Now in her second year at the Loyola University Chicago Stritch School of Medicine, Manrique is once again filled with uncertainty. While campaigning, Donald Trump pledged to dismantle DACA. He has since said he’ll “work something out” for people covered by DACA. But amid reports of immigration sweeps and the arrest of at least one DACA recipient, many of the nation’s 750,000 DACA beneficiaries are nervous.

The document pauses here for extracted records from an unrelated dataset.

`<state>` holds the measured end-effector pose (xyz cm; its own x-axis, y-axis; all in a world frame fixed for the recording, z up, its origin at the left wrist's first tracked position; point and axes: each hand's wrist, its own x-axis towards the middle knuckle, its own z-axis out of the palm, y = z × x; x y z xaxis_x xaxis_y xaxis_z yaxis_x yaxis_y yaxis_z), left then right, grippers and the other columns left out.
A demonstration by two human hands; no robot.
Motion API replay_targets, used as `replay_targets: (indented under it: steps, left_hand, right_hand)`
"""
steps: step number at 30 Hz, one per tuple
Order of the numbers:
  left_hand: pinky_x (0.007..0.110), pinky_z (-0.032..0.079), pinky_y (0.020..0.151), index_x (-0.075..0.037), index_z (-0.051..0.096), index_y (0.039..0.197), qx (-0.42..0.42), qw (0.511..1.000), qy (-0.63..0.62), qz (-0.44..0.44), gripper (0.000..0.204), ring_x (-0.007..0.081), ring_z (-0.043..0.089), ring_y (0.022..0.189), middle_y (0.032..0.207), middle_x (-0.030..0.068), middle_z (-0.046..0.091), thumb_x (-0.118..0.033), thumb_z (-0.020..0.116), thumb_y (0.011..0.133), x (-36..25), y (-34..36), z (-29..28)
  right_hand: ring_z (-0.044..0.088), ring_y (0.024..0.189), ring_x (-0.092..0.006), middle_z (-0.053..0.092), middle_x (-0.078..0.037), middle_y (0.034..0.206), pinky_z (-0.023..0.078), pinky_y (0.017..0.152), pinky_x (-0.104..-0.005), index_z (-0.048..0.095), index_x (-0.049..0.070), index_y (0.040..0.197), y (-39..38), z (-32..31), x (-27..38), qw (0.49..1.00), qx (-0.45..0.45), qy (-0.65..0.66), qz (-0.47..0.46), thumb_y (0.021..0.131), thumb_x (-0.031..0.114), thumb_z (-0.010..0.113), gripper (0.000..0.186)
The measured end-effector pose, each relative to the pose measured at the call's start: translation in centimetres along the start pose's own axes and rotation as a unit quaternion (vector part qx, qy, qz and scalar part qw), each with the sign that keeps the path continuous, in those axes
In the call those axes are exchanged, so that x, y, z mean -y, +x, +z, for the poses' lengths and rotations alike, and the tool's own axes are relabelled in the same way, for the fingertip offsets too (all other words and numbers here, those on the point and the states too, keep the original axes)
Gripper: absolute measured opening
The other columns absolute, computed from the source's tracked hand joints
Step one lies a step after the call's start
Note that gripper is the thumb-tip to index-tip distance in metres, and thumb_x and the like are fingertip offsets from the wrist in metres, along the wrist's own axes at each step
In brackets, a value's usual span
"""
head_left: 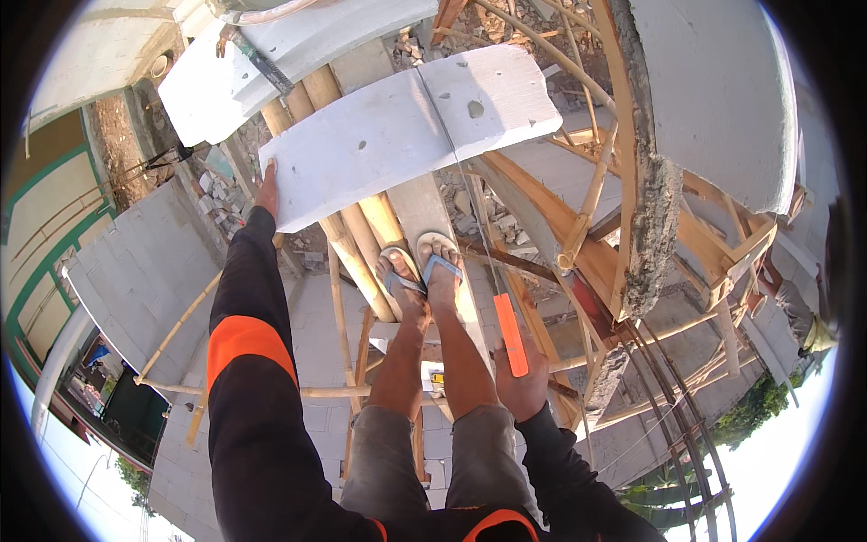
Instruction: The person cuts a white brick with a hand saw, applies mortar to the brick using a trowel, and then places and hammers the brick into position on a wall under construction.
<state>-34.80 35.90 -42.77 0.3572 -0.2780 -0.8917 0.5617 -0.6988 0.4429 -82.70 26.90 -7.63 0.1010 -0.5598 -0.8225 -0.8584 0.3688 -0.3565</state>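
A long white lightweight block (352,158) lies across bamboo poles (352,262), with pitted spots and a dark cut line across its right part. My left hand (265,190) grips the block's left end. My right hand (518,379) holds a hand saw by its orange handle (508,332); the thin blade runs up to the cut at the block's near edge. My sandaled feet stand on the board (465,334) and bamboo just below the block.
Further white blocks (298,27) with a metal tool (253,56) lie at the top. A concrete edge (646,244), timber framing and upright rebar (677,406) crowd the right. Grey block walls (135,289) and rubble lie below. Part of another person (795,312) shows at far right.
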Motion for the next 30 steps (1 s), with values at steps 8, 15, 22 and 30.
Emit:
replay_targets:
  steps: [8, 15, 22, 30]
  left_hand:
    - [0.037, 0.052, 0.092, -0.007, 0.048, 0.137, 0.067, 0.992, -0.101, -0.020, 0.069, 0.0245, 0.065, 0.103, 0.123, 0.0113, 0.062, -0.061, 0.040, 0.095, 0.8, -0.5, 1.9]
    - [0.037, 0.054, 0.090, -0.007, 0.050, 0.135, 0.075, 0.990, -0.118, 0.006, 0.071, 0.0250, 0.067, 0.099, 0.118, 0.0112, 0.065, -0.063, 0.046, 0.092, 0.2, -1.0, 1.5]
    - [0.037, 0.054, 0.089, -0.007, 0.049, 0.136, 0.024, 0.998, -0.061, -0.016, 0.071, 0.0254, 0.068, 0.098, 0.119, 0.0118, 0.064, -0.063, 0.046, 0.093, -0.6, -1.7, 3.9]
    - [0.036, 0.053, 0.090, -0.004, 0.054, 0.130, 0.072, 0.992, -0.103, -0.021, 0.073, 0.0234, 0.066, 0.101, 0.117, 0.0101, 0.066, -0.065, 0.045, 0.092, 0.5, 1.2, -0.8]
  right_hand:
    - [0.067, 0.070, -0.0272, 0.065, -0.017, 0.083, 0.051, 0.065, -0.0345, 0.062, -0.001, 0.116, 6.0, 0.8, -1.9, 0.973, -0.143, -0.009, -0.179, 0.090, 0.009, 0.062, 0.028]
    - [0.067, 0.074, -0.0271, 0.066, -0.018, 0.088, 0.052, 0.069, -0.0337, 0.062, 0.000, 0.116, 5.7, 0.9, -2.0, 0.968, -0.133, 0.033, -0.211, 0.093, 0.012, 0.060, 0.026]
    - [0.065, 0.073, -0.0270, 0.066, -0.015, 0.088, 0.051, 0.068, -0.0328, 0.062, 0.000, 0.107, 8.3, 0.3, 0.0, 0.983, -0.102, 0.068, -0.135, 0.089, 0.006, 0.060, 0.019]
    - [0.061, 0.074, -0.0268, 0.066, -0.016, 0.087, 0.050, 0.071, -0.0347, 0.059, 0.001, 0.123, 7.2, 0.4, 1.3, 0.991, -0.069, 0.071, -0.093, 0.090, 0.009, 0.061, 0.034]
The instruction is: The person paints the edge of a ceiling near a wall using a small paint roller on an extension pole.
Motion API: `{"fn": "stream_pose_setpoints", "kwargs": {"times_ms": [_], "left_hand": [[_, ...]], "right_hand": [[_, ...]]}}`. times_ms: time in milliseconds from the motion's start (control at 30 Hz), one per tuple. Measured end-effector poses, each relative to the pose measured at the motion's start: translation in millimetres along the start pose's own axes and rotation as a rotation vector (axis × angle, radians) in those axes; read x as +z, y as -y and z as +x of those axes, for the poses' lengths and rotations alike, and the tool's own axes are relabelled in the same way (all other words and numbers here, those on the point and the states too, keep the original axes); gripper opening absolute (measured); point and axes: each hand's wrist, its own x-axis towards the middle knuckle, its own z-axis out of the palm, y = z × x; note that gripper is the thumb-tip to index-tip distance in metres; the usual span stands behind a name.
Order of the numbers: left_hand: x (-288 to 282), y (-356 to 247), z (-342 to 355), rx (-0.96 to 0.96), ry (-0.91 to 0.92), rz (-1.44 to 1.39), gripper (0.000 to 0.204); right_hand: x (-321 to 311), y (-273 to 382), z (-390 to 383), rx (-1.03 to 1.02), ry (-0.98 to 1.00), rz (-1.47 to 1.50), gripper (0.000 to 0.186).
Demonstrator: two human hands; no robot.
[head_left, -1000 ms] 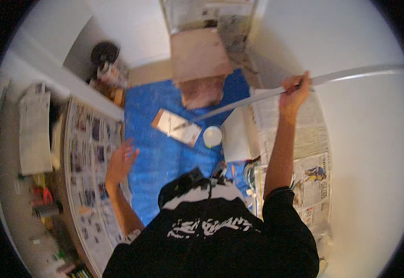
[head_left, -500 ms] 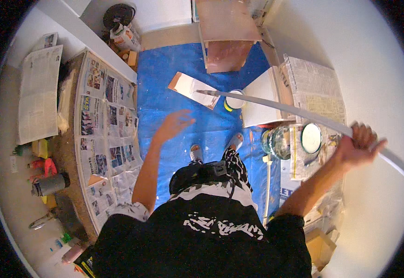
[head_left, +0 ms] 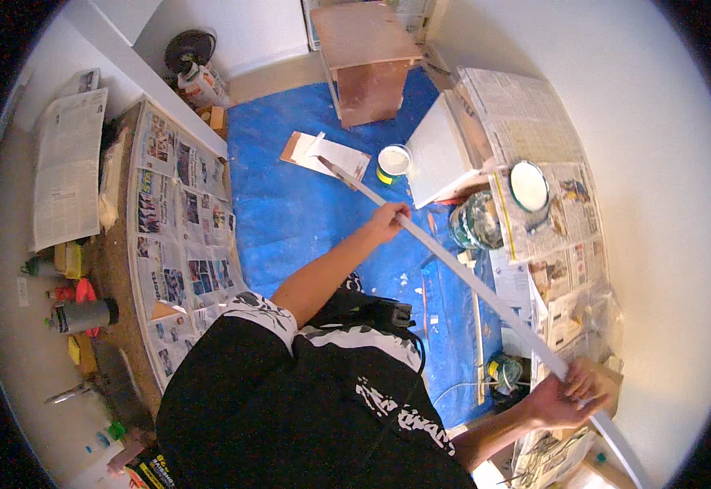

The United States is home to some 11 million undocumented immigrants. Though many escaped violence and persecution, particularly in Central America, seeking asylum is not an option if they’ve been in the country longer than one year.
Many DACA recipients – also known as “dreamers” after the DREAM Act, a failed federal legislative proposal to legalize their status – grew up studying hard in school, wanting to believe that academic success would somehow earn them legal status one day. Meanwhile, their parents lived and worked in the shadows.
Now they worry they might get caught in Trump’s immigration dragnet and deported to dangerous countries they hardly know.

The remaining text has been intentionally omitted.